Repeat exactly the lines from the first line of the records through the line containing "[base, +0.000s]", and nothing more.

--- START ---

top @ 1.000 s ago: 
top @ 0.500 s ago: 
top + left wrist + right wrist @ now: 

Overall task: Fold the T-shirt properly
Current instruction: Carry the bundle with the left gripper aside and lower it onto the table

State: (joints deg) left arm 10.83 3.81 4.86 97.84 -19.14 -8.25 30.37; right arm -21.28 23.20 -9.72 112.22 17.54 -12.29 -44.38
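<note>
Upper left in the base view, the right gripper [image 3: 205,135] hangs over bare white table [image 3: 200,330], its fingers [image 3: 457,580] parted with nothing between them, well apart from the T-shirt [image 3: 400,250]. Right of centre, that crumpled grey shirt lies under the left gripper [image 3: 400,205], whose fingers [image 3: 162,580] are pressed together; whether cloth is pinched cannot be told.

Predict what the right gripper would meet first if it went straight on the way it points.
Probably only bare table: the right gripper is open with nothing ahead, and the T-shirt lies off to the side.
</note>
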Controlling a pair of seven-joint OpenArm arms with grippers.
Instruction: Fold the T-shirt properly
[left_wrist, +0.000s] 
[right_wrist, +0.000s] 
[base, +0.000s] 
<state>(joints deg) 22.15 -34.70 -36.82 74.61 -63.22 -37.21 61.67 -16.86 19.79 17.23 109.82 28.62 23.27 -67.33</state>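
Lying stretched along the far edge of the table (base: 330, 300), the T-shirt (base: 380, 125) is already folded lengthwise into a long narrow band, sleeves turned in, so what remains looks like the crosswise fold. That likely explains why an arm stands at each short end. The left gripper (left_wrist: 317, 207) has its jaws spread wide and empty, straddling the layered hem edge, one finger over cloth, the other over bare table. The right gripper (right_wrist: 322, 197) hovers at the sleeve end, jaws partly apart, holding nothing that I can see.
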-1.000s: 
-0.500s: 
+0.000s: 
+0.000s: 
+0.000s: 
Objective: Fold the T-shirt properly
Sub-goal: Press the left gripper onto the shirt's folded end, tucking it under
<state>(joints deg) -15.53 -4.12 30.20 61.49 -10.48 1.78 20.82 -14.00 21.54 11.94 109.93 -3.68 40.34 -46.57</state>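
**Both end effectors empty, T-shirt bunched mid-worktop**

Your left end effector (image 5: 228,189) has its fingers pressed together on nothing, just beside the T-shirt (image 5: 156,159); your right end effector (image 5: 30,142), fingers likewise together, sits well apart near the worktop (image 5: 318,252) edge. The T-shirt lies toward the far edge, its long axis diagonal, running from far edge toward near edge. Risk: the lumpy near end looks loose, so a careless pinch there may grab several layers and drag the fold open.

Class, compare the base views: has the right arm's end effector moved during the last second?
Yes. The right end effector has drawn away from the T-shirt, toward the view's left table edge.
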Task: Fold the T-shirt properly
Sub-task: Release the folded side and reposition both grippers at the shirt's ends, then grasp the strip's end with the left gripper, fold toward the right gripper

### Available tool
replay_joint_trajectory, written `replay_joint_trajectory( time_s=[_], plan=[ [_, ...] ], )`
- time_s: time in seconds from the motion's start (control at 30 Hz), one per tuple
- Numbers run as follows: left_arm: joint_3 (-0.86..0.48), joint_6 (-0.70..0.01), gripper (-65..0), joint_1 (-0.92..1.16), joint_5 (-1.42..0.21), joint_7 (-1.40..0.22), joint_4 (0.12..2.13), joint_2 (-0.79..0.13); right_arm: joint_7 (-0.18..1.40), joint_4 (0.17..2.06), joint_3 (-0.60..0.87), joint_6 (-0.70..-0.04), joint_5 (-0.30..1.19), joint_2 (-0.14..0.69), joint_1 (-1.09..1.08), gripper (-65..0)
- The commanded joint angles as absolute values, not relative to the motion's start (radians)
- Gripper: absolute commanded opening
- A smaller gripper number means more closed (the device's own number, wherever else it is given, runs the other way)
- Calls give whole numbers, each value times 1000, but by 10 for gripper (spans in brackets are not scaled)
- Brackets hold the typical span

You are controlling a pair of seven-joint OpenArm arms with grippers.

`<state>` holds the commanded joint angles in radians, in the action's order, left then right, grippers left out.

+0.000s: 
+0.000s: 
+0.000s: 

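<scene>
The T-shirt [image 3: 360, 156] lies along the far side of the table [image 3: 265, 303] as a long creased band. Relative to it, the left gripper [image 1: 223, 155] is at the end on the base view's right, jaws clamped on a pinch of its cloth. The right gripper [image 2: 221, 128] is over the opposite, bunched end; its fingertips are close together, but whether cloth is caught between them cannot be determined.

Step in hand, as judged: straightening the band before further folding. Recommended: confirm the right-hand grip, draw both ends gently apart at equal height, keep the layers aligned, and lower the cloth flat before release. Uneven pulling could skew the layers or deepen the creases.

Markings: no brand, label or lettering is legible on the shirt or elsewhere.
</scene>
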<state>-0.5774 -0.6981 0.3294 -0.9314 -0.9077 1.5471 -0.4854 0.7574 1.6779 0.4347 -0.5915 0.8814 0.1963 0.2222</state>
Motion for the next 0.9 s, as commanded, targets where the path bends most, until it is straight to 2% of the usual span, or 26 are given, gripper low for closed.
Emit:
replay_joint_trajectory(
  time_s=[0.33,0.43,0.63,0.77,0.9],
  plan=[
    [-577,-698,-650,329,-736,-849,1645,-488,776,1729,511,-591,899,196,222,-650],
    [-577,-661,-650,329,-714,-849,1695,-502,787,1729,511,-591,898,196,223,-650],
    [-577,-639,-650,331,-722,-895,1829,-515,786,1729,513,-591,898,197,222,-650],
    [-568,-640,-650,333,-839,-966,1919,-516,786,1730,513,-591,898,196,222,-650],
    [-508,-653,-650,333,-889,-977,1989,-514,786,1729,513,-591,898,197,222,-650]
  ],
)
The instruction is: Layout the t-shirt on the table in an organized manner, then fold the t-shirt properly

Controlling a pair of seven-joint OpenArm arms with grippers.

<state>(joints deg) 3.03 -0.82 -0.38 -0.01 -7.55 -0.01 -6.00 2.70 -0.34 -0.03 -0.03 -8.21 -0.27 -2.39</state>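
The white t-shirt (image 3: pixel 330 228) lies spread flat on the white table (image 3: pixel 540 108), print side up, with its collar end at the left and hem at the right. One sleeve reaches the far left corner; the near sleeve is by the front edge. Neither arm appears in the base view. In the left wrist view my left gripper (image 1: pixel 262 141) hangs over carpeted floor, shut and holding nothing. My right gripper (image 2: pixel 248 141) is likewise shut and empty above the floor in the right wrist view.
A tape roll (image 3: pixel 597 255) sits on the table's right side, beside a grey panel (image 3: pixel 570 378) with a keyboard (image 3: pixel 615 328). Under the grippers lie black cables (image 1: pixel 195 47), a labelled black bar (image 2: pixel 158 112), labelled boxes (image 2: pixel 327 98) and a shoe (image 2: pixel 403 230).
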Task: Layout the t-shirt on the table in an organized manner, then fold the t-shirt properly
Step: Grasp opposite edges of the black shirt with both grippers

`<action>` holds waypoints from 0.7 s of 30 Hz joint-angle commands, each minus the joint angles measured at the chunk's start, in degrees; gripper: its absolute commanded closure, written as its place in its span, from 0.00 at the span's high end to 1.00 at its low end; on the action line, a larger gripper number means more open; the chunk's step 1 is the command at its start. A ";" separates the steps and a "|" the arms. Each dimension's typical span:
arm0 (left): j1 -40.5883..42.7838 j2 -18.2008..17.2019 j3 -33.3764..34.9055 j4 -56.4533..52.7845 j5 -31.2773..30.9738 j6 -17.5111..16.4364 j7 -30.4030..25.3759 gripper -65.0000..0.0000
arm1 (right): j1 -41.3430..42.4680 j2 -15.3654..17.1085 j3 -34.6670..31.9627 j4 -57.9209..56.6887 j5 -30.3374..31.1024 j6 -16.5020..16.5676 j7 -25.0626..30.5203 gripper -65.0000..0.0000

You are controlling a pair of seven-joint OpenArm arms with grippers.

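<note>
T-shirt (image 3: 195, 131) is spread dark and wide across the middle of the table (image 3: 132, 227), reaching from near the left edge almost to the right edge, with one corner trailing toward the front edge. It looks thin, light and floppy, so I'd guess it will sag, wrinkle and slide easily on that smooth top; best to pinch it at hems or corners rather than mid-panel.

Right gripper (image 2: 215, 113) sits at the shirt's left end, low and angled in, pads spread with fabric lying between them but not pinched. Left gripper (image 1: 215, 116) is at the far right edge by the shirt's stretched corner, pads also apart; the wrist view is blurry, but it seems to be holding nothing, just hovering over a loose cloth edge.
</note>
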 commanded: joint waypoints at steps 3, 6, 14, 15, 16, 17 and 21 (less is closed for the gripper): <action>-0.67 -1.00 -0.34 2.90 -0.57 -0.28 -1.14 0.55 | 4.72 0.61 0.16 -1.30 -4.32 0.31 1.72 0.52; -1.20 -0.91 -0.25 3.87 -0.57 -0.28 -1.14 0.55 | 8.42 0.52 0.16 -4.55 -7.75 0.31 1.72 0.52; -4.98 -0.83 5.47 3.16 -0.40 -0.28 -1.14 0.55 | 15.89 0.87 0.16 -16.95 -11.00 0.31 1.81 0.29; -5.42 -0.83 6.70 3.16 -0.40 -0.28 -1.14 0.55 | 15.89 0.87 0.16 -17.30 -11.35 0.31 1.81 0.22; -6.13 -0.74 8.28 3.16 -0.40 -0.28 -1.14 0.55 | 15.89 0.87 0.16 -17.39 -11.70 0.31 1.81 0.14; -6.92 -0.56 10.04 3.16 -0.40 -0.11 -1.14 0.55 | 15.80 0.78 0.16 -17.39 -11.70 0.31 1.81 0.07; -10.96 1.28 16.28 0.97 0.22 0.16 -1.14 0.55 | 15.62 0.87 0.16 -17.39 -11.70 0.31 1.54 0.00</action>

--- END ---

Response:
top @ 1.000 s ago: 
top @ 0.500 s ago: 
top + left wrist + right wrist @ now: 

Overall task: Fold the T-shirt properly
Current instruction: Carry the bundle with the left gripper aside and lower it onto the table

State: (joints deg) left arm 10.83 3.81 4.86 97.84 -19.14 -8.25 30.37; right arm -21.28 23.20 -9.72 112.22 17.54 -12.29 -44.38
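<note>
Upper left in the base view, the right gripper [image 3: 205,135] hangs over bare white table [image 3: 200,330], its fingers [image 3: 457,580] parted with nothing between them, well apart from the T-shirt [image 3: 400,250]. Right of centre, that crumpled grey shirt lies under the left gripper [image 3: 400,205], whose fingers [image 3: 162,580] are pressed together; whether cloth is pinched cannot be told.

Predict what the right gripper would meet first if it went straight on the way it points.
Probably only bare table: the right gripper is open with nothing ahead, and the T-shirt lies off to the side.
</note>
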Controlling a pair of seven-joint OpenArm arms with grippers.
Instruction: Fold the T-shirt properly
[left_wrist, +0.000s] 
[right_wrist, +0.000s] 
[base, +0.000s] 

That finishes the output for this exercise.